Hi Lizziebee and welcome Lacy,

I also have some time off work this week but I do some work from home which will keep me busy. Lizziebee - It seems like our embies were at the same stage - nearly basts - our embryologist said that they started to develop into morula's but it was too risky to go for 5 day transfer as we only had 3 embies (one is frozen).

I agree with you that it would be crazy to expect some symptoms at this stage. I am just so worried because I feel exactly the same. I just started another thread asking for people's epicureans of both, BFN and BFP. I just want some positive stories. My good friend also had two IFVs (both successful) and never had any symptoms. 

I had some aches and pains after my ET but it is now settling down. 

As for our other half, they seem to be coping differently. It seems that yours is playing cricket and mine is washing his car  !! How can they relax??

Love

Sasha
xx


----------



## LizzieBee (Nov 17, 2011)

Hi Sasha,
Men are from another planet!  My hub couldn't understand why I was upset when he agreed to go for drinks with a group of friends on the night of our pregnancy blood test!!!!  He didn't realise when it was    .  

I wish there were some symptoms!  It's so hard waiting and not knowing.  By the way, what does epicureans mean?  Not heard that term before.

This is our 2nd IVF, on our first attempt we had 2 8 cell embryos transferred on day 3, and one blast frozen on day 6.  This cycle we had 2 early blasts, past morula stage, but not fully developed transferred on day 5, none of the other 3 embs made it onto day 6 for freezing.  So, I really hope the ones inside are ok.

Somebody should set up a holiday company for 2week waiters!!!

L xx


----------



## Sashaj (Jul 25, 2011)

Hi L,

Sorry it was jut a typo. Meant to say experiences of both BFN and BFP. 
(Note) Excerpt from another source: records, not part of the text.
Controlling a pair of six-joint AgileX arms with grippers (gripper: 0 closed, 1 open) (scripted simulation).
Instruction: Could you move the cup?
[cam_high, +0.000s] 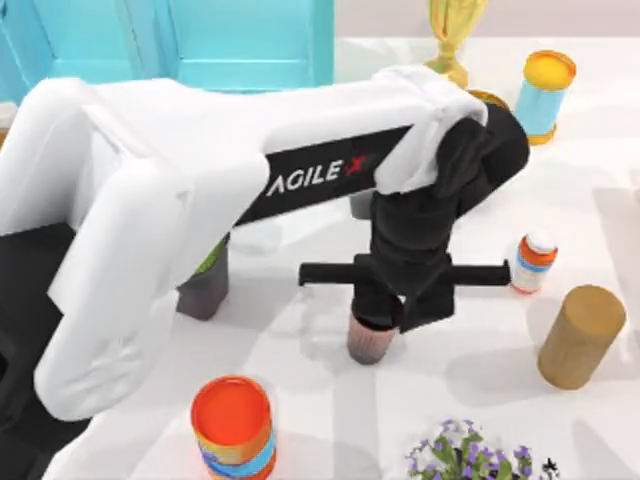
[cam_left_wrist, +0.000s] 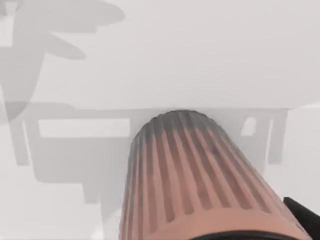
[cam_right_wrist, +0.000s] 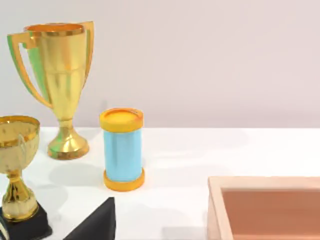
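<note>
Hovering over cup (cam_high: 368, 338), centre frame: left gripper (cam_high: 385, 318); grip state unclear. Risk: off-centre squeeze tips ribbed tumbler toward orange can (cam_high: 233, 424).

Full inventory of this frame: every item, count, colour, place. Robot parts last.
cup: 1, coppery-brown ribbed, table centre, under the left tool
blue can: 1, light blue with yellow ends, far right
trophies: 2, gold, by the blue can
small bottle: 1, white and orange, right of the cup
wooden cylinder: 1, tan, right edge
orange can: 1, orange top, blue band, near edge
flowers: 1 bunch, purple, near edge
dark pot: 1, left of the cup
tray: 1, tan, right wrist view
left tool: 1, black, over the cup's mouth
</note>
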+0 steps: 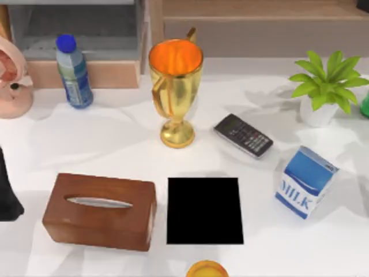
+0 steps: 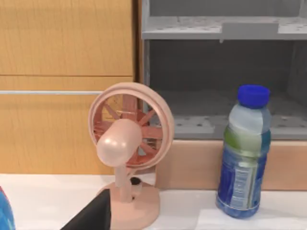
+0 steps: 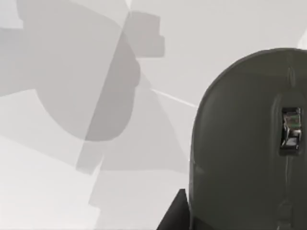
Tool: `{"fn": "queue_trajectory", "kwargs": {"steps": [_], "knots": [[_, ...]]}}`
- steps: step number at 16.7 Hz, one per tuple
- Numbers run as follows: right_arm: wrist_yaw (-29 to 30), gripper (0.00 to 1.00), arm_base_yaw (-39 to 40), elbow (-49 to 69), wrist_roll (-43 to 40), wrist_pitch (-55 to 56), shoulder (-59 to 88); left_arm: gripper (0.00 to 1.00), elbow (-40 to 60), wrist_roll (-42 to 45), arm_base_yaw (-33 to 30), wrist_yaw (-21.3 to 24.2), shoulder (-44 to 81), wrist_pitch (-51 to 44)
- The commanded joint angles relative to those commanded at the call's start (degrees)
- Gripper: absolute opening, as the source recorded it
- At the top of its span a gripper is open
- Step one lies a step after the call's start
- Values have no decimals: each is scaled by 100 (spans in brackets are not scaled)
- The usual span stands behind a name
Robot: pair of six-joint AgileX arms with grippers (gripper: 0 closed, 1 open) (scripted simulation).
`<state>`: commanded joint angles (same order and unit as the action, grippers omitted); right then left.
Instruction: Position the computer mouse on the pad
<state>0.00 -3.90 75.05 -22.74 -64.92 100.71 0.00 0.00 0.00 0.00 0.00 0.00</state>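
Filling much of the right wrist view, the computer mouse (image 3: pixel 249 143) lies on the white table (image 3: pixel 72 191), its scroll wheel (image 3: pixel 290 130) showing; whether the right gripper's fingers are wide or narrow cannot be told. The left arm (image 1: pixel 7 190) sits parked at the table's left edge, left of the tissue box (image 1: pixel 99 210). Just right of that box, the pad (image 1: pixel 204 210) lies flat and bare. Behind it stand a gold trophy (image 1: pixel 176 86) and a keypad phone (image 1: pixel 243 135), with a milk carton (image 1: pixel 305 182) to its right.

The pad (image 1: pixel 204 210) looks matt black. The computer mouse (image 3: pixel 249 143) is smooth grey plastic. The tissue box (image 1: pixel 99 211) is polished wood.
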Motion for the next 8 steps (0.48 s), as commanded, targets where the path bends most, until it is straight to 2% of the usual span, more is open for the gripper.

Our last cycle was similar to yours. We had two grade 1 8 cells embies transfered on day 3 but we had none to freeze. 

This time our embies are looking better than last time (as I said, the started progressing into morulas), we had two transfered and one 9 cell is frozen. 

You said that you had one bast frozen from your last cycle. Have you used it?

As for the men    

S.

xx


----------



## LizzieBee (Nov 17, 2011)

I'm popping out for a bit to see my sis in law.  Thanks for the chats.  Good luck to us all.
Lxxxxxxx


----------



## lacy (Oct 19, 2011)

Hi Lizzibee,sashaj

its good to know that am not the only one in the world with a cold blooded husband!  maybe the guys r really lucky they dont go thru what we feel,my hubby tried to be so nice when i broke down in tears yesterday but even with his best efforts,i knew there were millions of other things on his mind other than the test that am holding my life for! lucky they r 
i am also (supposedley) working from home,but technically i spend all my day following the posts on this forum  
Lizzibie,am trying to keep the positve thoughts and ur friends story has really encouraged me ,thanks!


----------



## sabah m (Jul 11, 2008)

Specky     if you get a chance read my FET diary, day 4 entry!!!!! It must be the hormones driving us nuts.....I was convinced I had lost them on day 4!!!  I know they say stay positive and its flipping hard but if its meant to stick it will, even with stress and negativity.  Its too early to know anything for sure today.....I am 16 weeks after believing it had not worked       we will be celebrating your news in a week xxxxx


And love to all others on the crazy awful 2ww!!


----------



## Sashaj (Jul 25, 2011)

Hi Lacy and Sabah, 

I am the same - technically working from home but spend most of the time on this forum or in the kitchen eating. If I don't end up pregnant, I will definitely end up fat as I cannot stop eating. My test day is not for another 12 days so I am still fairly calm. God knows what I will be like when I am in my week 2. 

My hubby is supportive but I don't think he fully understands. 

Sabah m - it looks like you have had BFNs and BFPs. Have you felt any different when you had BFP?? I felt nothing in my first cycle and it was BFN. I am only two days into my 2 WW but so far I don't feel any different. My body is settling down after the ET, which is even worse. It is as if I want to feel ill to convince myself that I might be pregnant!!!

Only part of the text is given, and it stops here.